Searing indictment of the cowardice of the western elites, and their willing accomplices...

Mohammed's Koran is presented as a Koran, accompanied by a brief introduction. At first glance, it even appears to be just this. In fact, it is something quite different.

The introduction is the purpose of the book, in the same way that the payload is the purpose of a missile. I think it right to compare it to Emile Zola's "J'accuse...!", written more than a century earlier. It is a searing indictment of the cowardice of the western elites, and their willing accomplices in the media, on the path of pre-emptive surrender. All the lies and omissions we have become so used to hearing are laid out in detail. They are named as lies, in a clear, uncompromising manner.

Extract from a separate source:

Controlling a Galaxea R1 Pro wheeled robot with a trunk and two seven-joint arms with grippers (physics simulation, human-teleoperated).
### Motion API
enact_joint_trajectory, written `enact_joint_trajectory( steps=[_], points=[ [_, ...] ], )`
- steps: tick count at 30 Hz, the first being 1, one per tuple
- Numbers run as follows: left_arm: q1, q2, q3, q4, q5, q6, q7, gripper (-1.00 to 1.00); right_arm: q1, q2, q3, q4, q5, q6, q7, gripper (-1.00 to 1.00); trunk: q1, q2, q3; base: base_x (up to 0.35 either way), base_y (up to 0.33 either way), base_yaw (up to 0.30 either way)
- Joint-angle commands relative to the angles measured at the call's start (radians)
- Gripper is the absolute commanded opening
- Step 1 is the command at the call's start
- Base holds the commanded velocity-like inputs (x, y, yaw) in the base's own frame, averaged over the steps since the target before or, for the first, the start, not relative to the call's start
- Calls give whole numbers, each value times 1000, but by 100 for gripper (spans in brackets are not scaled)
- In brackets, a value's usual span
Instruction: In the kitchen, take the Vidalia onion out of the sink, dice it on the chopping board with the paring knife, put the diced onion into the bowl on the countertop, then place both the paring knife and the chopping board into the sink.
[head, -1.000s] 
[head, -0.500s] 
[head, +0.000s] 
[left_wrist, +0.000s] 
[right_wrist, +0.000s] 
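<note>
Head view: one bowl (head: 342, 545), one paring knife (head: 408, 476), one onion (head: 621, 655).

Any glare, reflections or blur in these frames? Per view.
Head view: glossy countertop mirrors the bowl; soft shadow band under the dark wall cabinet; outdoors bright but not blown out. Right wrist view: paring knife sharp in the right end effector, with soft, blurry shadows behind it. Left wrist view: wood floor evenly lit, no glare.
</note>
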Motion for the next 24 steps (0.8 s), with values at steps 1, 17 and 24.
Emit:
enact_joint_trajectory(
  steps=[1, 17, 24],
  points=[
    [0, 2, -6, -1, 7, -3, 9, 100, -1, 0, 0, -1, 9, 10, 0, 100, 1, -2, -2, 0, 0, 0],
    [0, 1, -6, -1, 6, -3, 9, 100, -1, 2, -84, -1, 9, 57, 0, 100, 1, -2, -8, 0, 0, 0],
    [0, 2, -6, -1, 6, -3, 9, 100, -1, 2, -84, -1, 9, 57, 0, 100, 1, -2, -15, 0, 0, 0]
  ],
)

It is a bold salvo against the greatest lie which is suffocating the west - "Islam is a religion of peace"; the lie which paralyzes us, making us unable to even recognize the threat. The purpose of this book is give the average man in the street the confidence to deny this lie when he hears it.

There is, in fact, a Koran in this book. If the introduction is the weapon, then the Koran is both cloak and shield. It shields the authors against the accusation that they have wrenched verses out of context. It forces into the foreground the Islamic concept of abrogation, without which it is impossible to resolve contradictory verses when they are quoted to you in an argument. Every abrogated verse has a line through it, with a reference to the verse which replaces it. Simple, and effective.

It functions as a cloak in the sense that it uses as camouflage the same multicultural pieties which it despises. What journalist could afford to condemn a Koran? It reeks of Islamophobia. A lot of people might be happy, in principle, to burn a book by Tommy Robinson. I'm not sure how they would handle this one. The only solution is to ignore it, but that's not so effective in this age of the internet, with ebooks to make it instantly available, and facebook/blogs/twitter to spread the word.

In short, it's a clever - perhaps brilliant - piece of propaganda in a good cause. Tommy Robinson and Peter McLoughlin have forged an effective rhetorical weapon for the counter-jihad. I hope it gains the widest possible audience. A few words ought to be said about the courage these two men have shown, in publishing this book. Perhaps some day someone will find such words.